Por meio da Imagination Library (Biblioteca imaginária, em Português), organização criada por ela em 1995, mais de 200 milhões de livros já foram distribuídos gratuitamente para crianças.
Com a morte da artista, o destino da fortuna construída durante décadas também passa a chamar atenção. Dolly não teve filhos e, segundo a revista Hello!, seus 19 sobrinhos estão entre os herdeiros mais prováveis de seu patrimônio. A possibilidade, porém, ainda não pode ser tratada como confirmação, porque o testamento da cantora não foi divulgado.
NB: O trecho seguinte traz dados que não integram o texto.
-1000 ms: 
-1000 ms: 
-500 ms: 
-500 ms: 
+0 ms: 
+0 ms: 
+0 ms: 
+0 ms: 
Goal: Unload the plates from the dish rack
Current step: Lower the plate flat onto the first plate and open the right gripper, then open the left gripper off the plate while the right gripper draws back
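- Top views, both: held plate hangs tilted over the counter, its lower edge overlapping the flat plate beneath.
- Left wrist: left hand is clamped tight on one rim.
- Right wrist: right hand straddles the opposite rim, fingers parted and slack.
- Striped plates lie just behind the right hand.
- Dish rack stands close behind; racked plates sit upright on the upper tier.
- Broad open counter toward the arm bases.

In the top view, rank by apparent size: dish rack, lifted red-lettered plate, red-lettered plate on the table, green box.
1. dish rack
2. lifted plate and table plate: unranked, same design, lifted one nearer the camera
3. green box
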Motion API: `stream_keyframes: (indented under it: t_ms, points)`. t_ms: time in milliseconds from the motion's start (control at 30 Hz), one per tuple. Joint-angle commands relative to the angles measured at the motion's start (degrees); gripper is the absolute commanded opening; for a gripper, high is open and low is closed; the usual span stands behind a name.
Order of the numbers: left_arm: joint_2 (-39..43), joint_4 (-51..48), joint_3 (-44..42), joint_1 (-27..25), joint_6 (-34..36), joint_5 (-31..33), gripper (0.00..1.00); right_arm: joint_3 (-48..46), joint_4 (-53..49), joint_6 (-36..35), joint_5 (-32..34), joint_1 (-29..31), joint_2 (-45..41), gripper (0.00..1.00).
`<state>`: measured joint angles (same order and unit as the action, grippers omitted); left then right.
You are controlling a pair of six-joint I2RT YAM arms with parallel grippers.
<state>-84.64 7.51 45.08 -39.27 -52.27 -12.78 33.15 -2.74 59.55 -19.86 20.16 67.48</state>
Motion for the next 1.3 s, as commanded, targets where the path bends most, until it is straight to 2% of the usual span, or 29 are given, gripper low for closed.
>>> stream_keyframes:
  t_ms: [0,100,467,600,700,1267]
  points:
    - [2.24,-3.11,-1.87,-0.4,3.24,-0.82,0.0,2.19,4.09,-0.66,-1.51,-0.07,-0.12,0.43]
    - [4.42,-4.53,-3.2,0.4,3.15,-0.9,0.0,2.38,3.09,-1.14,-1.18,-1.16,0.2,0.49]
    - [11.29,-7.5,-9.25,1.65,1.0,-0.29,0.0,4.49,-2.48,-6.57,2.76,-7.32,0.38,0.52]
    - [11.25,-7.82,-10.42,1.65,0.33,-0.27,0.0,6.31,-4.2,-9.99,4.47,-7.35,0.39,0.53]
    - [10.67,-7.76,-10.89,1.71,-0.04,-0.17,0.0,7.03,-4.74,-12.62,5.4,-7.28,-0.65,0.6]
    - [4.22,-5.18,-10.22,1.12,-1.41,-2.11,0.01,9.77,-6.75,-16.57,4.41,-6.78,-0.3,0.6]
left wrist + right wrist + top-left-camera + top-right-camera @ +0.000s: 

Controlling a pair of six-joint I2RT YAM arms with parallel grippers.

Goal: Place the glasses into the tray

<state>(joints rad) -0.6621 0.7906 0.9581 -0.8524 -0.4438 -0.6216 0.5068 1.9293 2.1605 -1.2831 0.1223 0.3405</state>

Além dos familiares, existe a expectativa de que parte dos bens seja destinada a instituições e projetos apoiados por Dolly ao longo da vida. A cantora ficou conhecida por suas doações e, segundo as estimativas apresentadas, teria destinado cerca de US$ 600 milhões, cerca de R$ 3,12 bilhões, a ações filantrópicas durante a carreira.